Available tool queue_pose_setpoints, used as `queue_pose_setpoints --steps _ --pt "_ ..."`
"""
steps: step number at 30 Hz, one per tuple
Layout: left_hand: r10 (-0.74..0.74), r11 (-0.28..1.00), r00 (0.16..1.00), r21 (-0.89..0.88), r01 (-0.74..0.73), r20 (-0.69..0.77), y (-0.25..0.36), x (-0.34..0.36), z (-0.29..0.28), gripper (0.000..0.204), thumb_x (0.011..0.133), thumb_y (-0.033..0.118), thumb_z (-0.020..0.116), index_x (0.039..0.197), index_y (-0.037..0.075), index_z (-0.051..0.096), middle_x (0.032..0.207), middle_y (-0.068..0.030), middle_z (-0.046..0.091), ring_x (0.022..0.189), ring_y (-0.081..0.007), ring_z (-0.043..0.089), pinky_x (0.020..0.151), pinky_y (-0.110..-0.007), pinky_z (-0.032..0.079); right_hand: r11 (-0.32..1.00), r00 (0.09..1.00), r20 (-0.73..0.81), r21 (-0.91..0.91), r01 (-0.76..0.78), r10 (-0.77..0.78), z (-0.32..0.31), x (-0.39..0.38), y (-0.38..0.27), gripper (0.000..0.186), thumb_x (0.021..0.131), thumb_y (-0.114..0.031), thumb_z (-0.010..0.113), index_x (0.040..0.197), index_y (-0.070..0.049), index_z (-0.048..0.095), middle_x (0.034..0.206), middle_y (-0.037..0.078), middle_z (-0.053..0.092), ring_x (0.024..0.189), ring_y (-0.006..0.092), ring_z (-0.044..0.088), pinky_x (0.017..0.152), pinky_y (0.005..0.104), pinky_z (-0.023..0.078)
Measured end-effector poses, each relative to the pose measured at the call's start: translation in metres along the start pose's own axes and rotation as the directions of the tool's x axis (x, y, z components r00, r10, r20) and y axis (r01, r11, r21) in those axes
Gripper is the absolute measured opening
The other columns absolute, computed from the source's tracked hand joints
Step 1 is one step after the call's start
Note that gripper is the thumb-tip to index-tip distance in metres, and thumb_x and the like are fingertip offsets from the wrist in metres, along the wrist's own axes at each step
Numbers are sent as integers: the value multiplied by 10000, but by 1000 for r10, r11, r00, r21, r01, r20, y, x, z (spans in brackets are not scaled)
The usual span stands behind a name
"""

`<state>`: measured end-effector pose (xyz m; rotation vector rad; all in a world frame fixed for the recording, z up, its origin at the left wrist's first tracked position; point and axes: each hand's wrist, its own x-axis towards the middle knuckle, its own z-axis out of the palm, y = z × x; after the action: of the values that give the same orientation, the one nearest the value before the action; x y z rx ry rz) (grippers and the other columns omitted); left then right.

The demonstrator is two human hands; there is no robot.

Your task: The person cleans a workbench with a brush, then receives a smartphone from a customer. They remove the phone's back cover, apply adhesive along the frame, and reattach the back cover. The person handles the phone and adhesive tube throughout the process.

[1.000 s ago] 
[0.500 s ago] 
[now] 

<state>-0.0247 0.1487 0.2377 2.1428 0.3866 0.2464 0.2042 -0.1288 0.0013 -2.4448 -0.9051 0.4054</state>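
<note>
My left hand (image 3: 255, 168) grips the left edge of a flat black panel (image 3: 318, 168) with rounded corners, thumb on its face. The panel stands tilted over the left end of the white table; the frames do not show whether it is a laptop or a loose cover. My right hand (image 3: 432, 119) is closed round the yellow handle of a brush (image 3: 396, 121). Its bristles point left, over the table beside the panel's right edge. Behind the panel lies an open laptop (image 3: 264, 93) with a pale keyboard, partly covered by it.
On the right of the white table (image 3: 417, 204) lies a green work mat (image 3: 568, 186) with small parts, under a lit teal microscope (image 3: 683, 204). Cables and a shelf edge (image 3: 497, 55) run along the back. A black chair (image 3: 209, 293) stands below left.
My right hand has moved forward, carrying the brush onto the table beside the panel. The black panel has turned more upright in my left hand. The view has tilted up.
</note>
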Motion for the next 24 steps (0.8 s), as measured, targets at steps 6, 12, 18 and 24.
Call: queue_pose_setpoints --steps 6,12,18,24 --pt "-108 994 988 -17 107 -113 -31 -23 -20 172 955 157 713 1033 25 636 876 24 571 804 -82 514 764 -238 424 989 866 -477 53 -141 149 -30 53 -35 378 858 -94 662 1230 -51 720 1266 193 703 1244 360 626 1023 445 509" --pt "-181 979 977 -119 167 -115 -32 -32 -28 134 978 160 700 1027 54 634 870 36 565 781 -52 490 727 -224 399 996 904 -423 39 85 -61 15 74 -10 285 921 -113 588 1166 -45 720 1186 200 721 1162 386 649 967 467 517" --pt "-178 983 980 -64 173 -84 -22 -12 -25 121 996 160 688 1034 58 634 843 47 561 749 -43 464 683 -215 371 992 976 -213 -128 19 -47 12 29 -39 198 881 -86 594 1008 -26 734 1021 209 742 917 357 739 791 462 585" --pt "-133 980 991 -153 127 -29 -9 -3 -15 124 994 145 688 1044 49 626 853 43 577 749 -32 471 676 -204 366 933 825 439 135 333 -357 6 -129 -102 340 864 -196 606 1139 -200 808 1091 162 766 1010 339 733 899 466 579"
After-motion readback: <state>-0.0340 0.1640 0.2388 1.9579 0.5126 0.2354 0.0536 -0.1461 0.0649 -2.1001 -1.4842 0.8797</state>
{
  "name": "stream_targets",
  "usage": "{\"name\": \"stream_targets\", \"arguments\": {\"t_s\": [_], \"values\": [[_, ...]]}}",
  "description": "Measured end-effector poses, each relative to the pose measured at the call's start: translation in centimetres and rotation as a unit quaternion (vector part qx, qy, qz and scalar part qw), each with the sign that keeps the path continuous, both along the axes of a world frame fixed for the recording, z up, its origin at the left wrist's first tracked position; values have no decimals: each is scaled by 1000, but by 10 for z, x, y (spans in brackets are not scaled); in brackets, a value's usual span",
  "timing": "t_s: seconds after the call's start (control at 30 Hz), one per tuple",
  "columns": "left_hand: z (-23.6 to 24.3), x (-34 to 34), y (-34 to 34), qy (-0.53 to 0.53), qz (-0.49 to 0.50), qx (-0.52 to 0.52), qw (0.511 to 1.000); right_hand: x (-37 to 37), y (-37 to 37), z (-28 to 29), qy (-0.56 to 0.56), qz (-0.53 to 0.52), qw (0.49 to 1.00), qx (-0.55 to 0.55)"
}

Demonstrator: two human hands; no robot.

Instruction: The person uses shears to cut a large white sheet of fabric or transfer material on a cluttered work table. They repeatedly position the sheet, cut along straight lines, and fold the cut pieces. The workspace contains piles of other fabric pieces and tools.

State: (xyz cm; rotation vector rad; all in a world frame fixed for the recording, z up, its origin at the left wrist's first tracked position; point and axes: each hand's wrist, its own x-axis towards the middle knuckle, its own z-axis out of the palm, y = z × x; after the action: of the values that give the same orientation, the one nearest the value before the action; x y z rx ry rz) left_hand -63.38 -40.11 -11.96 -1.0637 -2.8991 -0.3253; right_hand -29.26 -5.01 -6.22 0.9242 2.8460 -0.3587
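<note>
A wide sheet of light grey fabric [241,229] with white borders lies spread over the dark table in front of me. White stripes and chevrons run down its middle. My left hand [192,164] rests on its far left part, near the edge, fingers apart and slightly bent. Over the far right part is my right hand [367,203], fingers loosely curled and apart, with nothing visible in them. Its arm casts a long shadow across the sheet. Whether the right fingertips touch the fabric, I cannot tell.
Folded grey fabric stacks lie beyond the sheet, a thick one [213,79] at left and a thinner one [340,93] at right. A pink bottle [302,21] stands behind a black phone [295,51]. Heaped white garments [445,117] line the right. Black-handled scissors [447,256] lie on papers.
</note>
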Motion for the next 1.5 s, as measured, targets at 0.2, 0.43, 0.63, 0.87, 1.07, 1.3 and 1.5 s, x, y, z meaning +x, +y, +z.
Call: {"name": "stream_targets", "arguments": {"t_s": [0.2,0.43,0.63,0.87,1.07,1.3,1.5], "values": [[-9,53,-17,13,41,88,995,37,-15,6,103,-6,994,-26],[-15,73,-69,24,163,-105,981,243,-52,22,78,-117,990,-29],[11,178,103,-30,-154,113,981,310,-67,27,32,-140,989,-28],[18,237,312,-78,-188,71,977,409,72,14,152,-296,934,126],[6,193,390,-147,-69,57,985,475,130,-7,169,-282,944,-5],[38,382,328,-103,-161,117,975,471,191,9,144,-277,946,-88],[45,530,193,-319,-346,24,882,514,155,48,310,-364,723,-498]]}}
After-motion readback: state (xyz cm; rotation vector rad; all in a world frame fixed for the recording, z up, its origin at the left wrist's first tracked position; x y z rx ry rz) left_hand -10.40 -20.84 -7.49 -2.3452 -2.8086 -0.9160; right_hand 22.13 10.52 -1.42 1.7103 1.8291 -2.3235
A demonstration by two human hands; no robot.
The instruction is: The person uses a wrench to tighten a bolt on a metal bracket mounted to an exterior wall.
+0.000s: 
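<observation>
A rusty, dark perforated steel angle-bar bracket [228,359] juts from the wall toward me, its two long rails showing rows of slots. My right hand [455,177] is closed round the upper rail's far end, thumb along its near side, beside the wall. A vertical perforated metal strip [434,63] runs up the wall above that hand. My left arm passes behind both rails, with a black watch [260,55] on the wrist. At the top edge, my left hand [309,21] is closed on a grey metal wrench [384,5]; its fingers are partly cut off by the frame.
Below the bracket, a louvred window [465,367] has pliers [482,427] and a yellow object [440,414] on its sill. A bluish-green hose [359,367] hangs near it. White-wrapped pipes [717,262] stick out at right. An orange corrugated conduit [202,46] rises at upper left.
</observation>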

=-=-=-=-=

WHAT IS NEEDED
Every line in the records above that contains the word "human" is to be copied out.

WORKED SOLUTION
The demonstrator is two human hands; there is no robot.
Demonstrator: two human hands; no robot.
A demonstration by two human hands; no robot.

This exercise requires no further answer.